La pauvre maman tournait dans la salle à manger comme un écureuil en cage.

— On la retrouvera demain… risqua Bob.

— Tu n’as pas de cœur, Bob !… gronda Monsieur Lassonat. Ta sœur, qui est bonne, t’a cherché toute la journée sans se décourager…

— Oui, mais il faisait clair… maintenant, cela va être tout noir dans la rue…

— Tu es insupportable, mon petit !… s’écria sa mère… Tais-toi !… si c’est pour raconter des bêtises…

M. Lassonat se préparait pour sortir. Il dit à sa femme :

— Je dînerai quand je ramènerai Suzette… Je vais aller chez cette Mme Glace… et si je ne la trouve pas chez elle, je retournerai chez le commissaire…

— Où peut-elle être ?… gémissait Madame Lassonat en se tordant les mains.

Toutes les portes étant ouvertes, Suzette ne perdait pas un mot de cette conversation à bâtons rompus, et une satisfaction de plus en plus vive glissait en elle.

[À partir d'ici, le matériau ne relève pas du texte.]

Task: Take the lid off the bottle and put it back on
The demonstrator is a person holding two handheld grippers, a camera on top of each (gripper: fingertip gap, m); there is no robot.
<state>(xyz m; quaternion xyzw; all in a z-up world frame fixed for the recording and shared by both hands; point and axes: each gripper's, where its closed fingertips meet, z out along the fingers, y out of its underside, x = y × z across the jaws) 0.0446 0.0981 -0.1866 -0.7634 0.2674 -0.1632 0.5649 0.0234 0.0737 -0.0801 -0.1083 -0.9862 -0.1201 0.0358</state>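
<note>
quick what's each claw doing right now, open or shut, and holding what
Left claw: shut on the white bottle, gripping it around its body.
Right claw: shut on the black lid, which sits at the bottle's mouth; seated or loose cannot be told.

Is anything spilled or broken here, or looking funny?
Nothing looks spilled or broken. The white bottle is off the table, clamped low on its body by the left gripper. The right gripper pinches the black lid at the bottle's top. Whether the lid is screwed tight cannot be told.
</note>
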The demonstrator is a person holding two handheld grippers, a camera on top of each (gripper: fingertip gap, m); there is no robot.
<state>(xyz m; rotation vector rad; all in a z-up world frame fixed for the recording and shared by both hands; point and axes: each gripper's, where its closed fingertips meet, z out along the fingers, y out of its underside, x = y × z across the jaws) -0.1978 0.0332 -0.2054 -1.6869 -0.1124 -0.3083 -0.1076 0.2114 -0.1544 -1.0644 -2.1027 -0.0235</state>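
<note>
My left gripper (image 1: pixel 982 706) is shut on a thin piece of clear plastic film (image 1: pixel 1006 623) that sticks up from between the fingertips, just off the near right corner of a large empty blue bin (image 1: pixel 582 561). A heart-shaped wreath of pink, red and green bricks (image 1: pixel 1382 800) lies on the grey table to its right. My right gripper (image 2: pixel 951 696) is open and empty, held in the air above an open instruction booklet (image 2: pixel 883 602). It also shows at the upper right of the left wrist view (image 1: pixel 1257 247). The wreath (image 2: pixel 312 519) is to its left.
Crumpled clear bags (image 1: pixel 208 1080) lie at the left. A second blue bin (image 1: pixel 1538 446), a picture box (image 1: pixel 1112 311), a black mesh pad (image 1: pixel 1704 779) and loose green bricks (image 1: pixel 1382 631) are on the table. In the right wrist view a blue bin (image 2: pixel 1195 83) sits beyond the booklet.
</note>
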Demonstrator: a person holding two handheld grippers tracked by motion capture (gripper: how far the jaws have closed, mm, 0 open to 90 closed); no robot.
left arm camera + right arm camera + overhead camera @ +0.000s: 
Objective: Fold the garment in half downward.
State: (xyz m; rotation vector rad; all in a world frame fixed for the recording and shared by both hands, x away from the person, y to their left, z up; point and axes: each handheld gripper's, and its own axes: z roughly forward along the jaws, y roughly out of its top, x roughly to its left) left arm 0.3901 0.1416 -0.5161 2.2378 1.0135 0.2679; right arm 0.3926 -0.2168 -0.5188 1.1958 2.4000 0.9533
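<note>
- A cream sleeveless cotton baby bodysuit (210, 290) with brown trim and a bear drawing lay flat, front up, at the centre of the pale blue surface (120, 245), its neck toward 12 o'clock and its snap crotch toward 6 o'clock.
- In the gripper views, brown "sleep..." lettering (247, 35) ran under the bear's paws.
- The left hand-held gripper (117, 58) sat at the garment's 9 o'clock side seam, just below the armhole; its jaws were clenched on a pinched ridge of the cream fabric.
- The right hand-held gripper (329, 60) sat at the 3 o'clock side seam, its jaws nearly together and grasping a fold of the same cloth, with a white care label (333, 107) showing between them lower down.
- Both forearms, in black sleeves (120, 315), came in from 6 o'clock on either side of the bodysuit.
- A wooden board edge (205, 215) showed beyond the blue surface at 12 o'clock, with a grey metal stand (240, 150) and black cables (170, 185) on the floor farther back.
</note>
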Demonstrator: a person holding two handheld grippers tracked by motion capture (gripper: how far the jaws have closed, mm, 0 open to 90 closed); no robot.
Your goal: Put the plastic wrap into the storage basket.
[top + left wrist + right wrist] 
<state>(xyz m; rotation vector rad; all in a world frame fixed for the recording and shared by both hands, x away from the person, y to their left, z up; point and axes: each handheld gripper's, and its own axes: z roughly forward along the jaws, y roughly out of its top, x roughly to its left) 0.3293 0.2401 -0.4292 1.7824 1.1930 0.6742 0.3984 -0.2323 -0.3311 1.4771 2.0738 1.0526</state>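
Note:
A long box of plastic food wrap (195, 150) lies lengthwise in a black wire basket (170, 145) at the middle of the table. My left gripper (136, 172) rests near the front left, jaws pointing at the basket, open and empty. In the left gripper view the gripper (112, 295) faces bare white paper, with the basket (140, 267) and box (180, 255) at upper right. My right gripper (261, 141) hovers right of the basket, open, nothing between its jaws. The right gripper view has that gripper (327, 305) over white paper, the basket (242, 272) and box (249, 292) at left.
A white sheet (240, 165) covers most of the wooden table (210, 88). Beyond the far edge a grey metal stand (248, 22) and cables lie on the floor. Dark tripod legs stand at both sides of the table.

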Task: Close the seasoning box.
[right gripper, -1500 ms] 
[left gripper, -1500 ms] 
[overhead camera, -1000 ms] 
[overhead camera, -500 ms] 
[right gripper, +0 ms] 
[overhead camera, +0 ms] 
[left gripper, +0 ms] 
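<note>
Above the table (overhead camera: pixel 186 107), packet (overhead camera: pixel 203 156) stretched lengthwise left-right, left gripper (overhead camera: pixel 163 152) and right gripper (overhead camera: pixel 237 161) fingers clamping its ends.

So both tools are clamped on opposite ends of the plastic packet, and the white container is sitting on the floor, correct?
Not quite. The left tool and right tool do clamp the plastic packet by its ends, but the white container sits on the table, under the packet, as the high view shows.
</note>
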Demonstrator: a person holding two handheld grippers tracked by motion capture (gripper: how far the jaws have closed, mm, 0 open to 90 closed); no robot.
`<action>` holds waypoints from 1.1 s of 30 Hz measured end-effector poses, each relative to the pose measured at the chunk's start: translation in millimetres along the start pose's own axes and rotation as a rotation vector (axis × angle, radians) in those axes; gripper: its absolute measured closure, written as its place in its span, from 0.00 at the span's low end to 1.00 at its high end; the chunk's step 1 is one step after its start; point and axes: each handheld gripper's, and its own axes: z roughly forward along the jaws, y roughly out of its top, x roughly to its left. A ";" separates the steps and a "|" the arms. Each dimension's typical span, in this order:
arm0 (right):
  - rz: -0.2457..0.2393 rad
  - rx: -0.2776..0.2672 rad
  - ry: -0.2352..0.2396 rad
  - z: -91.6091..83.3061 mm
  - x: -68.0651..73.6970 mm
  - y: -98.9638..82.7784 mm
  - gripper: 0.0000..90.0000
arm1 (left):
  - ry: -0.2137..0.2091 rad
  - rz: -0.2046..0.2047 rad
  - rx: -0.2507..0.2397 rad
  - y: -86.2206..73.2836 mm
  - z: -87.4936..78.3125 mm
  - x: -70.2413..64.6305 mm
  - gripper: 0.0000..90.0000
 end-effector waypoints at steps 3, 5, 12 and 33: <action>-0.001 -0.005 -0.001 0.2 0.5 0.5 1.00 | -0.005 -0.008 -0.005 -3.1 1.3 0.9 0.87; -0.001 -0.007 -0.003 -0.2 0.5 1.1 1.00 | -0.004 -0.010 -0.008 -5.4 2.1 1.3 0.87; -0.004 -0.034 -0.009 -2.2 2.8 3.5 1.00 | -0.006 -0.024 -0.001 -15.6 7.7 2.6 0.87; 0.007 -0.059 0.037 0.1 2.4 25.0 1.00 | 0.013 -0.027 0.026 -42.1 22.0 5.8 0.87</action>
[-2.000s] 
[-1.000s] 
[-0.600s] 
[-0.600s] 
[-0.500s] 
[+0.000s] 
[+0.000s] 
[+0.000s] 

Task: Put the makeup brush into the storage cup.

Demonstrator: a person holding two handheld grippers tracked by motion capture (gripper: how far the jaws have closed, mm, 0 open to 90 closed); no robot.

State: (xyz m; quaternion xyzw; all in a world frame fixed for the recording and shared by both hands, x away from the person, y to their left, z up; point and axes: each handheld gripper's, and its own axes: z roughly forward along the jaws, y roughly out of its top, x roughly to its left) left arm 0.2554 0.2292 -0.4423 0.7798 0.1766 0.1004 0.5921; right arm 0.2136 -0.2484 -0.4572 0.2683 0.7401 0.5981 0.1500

Ses parents l’aimaient. Bob était à son tour traité d’insupportable et de mauvais cœur. Elle seule comptait pour l’instant…

Elle comprit que la tendresse des parents était un mystère et que les mots qui ne semblaient pas gentils étaient cependant des expressions de tendre affection pour leurs petits enfants.

Suzette fut émerveillée de pénétrer dans le domaine qui s’ouvrait devant elle.

Jusqu’à Sidonie et Justine qui pleuraient sur elle ! Que c’était bon !

La comédie qu’elle jouait avait donc assez duré et elle sortit de sa cachette, ne voulant pas que son père courût chez Madame Glace et surtout chez le commissaire.

Elle se montra.

— Comment, c’était une niche !… s’écria Monsieur Lassonat.

— Tu nous as fait une belle peur !… articula Madame Lassonat en arrêtant ses sanglots.

— Mes bons parents, je vous demande bien pardon, prononça Suzette avec calme… Il ne faut pas m’en vouloir… Je sais maintenant que vous m’aimez bien aussi…

— Ma petite fille ! s’écria Madame Lassonat attendrie, as-tu donc vraiment cru qu’on ne t’aimait pas ?



— Ma bonne Suzette… murmura Monsieur Lassonat, viens que je t’embrasse comme je t’aime…

Justine et Sidonie essuyaient leurs yeux avec le coin de leur tablier.

— Elle a cru qu’on ne l’aimait pas, notre petite mam’zelle… soupira Justine.

— Elle a plus de cœur que nous tous… notre mam’zelle Suzette… convint Sidonie.

Bob lança :

— Il faut dîner maintenant…

— Oui, tous les perdus sont retrouvés !… dit Justine… J’apporte le potage…

Il était huit heures et demie. Chacun s’assit avec joie devant son assiette et Suzette ne put s’empêcher de s’écrier :

— Cela n’a pas été une mauvaise journée, malgré tout… J’ai appris beaucoup de choses et je sais surtout que les papas et les mamans ne peuvent pas supporter quand un de leurs petits enfants est perdu… même s’il est laid ou insupportable… Quant aux enfants, il vaut mieux qu’ils ne soient pas méchants, ni étourdis pour ne pas rendre les parents malades…

On applaudit à ce discours qui marquait une phase nouvelle dans le caractère de Suzette.